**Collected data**
▼

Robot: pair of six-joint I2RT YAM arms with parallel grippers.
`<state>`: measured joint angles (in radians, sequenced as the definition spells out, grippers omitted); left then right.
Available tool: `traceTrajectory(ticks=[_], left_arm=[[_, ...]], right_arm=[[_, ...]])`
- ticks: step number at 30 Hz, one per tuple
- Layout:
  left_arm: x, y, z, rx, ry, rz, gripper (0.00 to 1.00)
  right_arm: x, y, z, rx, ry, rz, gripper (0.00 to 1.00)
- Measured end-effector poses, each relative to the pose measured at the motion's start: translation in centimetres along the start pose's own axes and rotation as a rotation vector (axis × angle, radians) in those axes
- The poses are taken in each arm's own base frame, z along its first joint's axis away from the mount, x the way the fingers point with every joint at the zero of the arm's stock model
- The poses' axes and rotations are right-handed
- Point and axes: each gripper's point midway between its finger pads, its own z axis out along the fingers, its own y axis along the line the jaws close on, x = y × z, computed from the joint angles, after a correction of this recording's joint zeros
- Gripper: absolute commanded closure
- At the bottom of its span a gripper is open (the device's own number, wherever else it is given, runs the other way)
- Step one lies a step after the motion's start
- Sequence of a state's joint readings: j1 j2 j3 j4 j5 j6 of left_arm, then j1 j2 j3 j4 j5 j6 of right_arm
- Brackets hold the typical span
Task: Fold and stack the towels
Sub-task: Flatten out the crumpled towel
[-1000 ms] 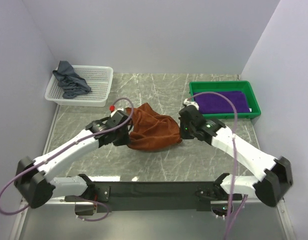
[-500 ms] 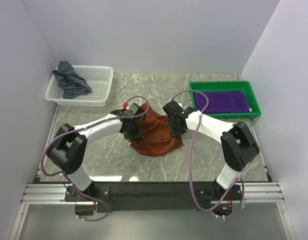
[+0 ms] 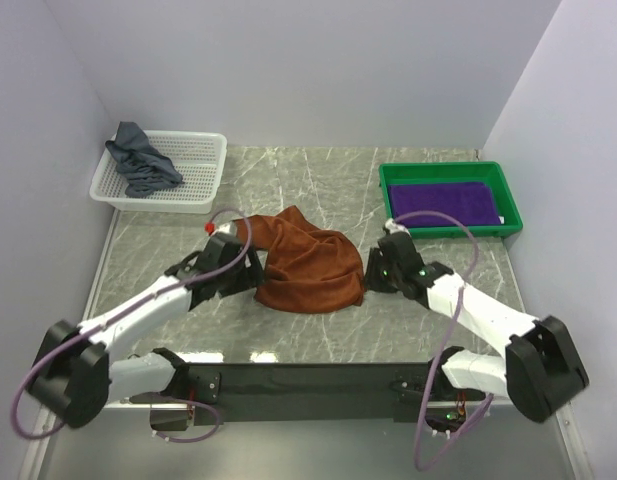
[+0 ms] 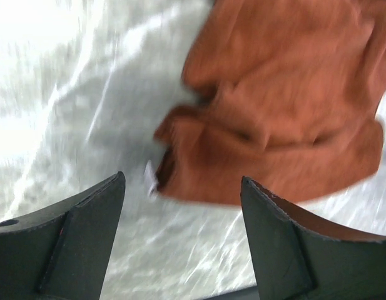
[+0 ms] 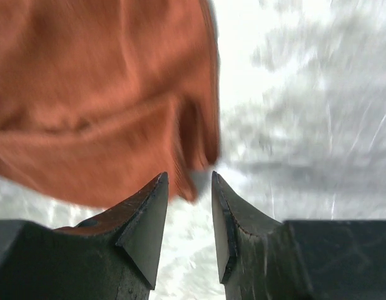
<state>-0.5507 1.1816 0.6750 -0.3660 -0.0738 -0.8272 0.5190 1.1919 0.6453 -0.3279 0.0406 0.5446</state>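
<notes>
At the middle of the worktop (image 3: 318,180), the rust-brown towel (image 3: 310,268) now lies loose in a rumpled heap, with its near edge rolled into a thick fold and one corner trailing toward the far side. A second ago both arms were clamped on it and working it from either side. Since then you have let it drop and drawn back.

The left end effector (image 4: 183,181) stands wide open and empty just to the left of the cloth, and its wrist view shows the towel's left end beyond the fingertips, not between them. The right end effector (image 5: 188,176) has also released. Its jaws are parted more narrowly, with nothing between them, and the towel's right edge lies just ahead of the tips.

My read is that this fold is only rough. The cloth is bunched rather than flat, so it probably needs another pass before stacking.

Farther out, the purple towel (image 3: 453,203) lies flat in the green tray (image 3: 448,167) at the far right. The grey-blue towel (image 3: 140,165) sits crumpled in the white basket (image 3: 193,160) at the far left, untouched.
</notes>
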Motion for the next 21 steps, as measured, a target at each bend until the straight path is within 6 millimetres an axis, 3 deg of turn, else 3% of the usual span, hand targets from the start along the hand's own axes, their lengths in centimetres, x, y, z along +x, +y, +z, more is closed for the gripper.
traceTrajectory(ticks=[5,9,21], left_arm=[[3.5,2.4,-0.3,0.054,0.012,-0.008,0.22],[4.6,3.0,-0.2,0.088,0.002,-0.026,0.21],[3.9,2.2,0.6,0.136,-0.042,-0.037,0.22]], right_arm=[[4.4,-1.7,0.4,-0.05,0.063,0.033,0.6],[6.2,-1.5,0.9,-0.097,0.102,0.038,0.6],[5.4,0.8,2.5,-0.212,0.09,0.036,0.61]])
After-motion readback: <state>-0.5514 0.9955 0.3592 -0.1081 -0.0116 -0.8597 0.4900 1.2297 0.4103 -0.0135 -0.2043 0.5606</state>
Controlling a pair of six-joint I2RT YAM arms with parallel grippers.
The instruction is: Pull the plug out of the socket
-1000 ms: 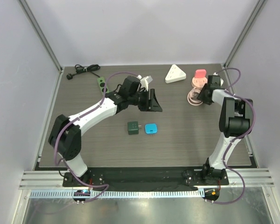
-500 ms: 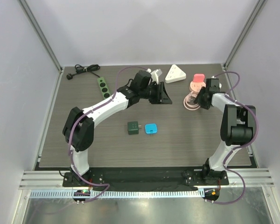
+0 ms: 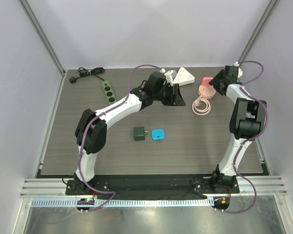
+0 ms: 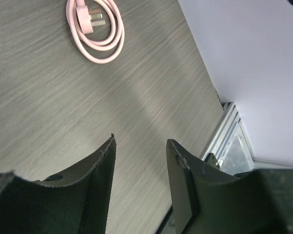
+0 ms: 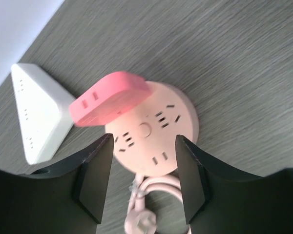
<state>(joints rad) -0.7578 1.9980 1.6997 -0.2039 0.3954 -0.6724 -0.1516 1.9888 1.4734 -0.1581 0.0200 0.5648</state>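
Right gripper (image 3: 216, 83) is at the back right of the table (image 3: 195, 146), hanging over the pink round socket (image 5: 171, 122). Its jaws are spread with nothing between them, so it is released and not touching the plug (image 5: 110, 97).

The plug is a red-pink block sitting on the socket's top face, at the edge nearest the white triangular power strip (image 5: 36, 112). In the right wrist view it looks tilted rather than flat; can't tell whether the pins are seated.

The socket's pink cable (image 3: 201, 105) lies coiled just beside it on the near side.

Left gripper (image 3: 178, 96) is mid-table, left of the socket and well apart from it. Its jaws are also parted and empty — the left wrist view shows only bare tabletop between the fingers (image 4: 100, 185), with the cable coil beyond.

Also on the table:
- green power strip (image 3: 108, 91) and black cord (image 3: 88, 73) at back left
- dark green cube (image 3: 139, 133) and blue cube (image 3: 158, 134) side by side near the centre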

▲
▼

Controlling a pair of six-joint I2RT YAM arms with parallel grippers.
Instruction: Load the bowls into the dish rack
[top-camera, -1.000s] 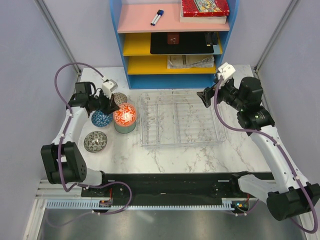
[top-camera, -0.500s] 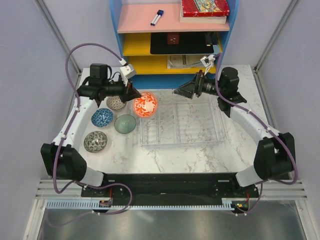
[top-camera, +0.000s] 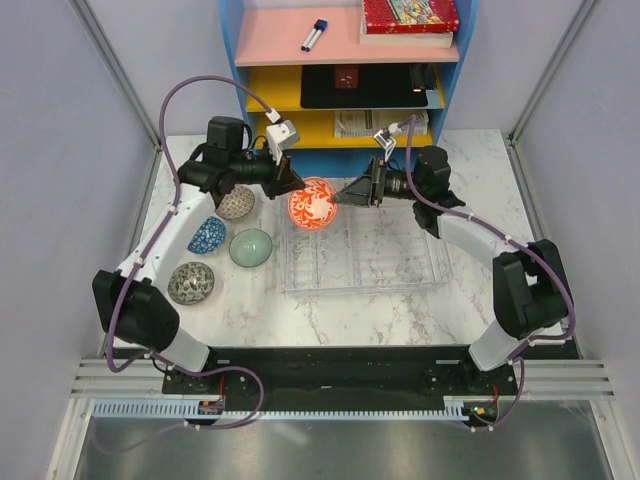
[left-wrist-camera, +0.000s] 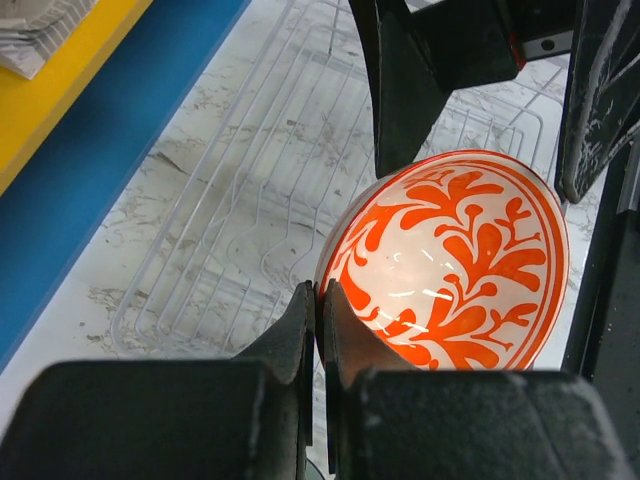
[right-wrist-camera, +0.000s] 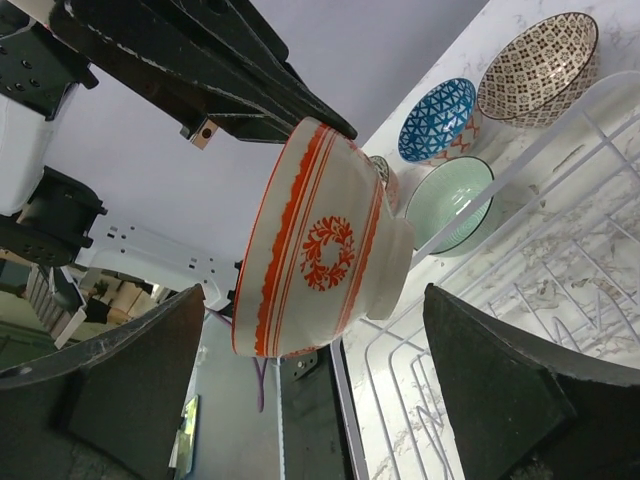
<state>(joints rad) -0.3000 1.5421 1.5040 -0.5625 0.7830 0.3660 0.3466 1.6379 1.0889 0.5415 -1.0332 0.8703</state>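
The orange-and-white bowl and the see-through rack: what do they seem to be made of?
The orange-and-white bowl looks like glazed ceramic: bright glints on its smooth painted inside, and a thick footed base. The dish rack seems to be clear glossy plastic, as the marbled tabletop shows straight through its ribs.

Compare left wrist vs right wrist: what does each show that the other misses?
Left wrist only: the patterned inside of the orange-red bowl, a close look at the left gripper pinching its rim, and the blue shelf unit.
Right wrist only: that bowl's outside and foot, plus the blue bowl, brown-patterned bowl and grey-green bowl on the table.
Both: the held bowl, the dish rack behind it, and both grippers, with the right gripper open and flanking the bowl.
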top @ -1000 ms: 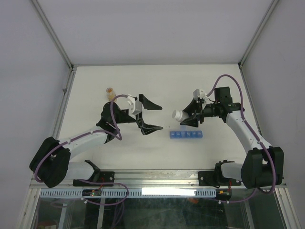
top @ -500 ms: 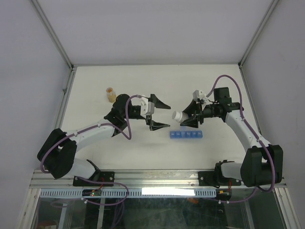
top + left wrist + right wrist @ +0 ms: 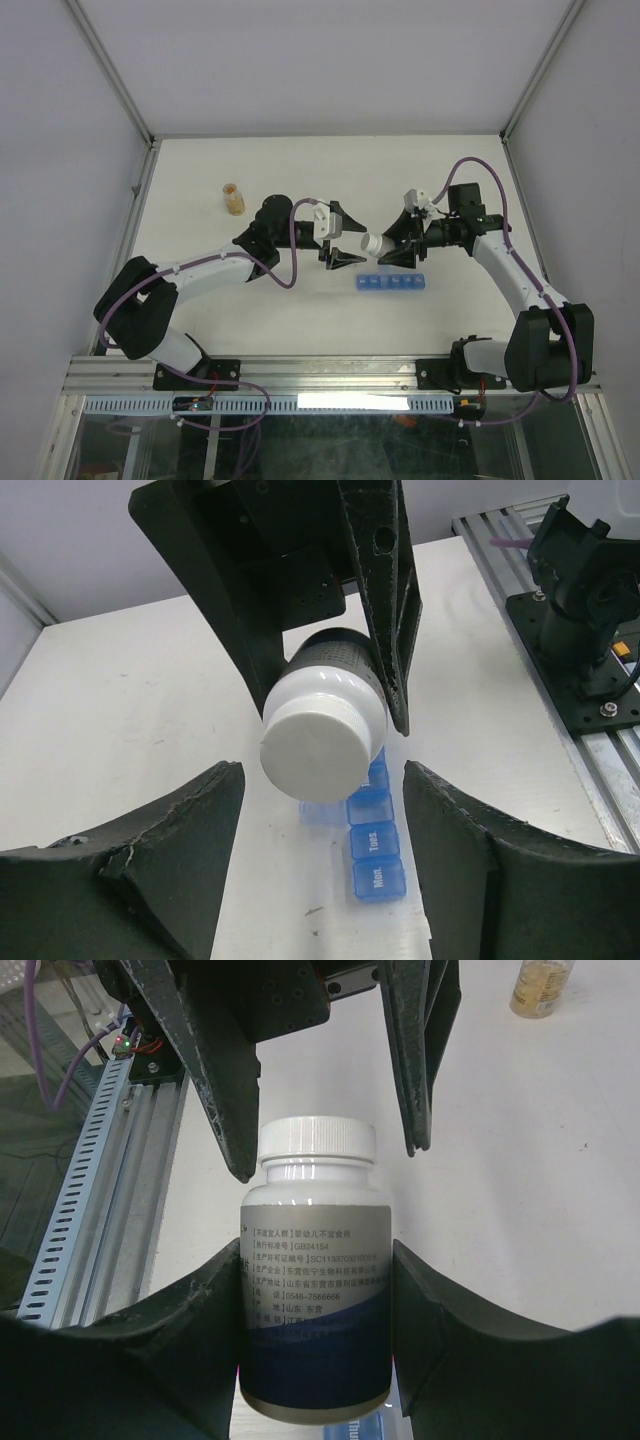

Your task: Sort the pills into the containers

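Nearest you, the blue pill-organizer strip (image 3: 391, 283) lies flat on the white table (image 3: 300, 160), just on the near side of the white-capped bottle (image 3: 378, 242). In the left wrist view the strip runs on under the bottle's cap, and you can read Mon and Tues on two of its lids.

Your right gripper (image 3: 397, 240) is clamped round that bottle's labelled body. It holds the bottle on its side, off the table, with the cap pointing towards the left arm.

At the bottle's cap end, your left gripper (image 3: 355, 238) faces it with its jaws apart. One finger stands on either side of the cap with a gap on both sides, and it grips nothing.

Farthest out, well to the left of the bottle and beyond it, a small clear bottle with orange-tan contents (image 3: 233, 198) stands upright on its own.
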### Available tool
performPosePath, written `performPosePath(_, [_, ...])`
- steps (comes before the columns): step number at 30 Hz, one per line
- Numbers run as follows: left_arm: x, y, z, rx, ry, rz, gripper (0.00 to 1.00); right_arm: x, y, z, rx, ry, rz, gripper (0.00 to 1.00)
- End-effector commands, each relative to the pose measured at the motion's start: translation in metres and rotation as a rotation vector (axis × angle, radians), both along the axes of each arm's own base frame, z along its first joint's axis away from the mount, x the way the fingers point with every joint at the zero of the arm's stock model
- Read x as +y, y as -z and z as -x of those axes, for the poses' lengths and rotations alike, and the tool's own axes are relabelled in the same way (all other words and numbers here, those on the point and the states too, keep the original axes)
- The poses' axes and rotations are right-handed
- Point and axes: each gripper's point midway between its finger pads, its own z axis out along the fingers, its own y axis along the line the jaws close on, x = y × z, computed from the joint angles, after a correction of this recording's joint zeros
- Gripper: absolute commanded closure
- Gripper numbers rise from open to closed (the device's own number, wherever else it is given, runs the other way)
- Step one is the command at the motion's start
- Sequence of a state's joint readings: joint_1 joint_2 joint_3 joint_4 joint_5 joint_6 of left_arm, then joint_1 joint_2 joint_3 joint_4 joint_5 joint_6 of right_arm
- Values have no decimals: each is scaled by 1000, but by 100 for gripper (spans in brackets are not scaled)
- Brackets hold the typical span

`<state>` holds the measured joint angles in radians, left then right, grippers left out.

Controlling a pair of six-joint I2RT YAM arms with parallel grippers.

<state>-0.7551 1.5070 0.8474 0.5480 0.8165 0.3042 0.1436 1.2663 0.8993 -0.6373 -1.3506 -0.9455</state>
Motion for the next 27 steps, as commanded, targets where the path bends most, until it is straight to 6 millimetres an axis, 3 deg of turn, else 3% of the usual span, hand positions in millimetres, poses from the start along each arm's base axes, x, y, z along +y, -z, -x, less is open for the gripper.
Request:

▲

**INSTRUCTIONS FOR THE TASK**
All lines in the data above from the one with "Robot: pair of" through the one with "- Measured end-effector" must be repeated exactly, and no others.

**THE COMPLETED TASK**
Robot: pair of six-joint I2RT YAM arms with parallel grippers.
`<state>`: measured joint angles (in radians, sequenced as the definition spells out, grippers omitted); left then right.
Available tool: `traceTrajectory(ticks=[_], left_arm=[[_, ...]], right_arm=[[_, ...]])`
- ticks: step number at 30 Hz, one per tuple
- Layout:
  left_arm: x, y, z, rx, ry, rz, gripper (0.00 to 1.00)
  right_arm: x, y, z, rx, ry, rz, gripper (0.00 to 1.00)
- Measured end-effector poses, each relative to the pose measured at the motion's start: translation in centimetres along the start pose's own axes and rotation as a rotation vector (axis × angle, radians) in those axes

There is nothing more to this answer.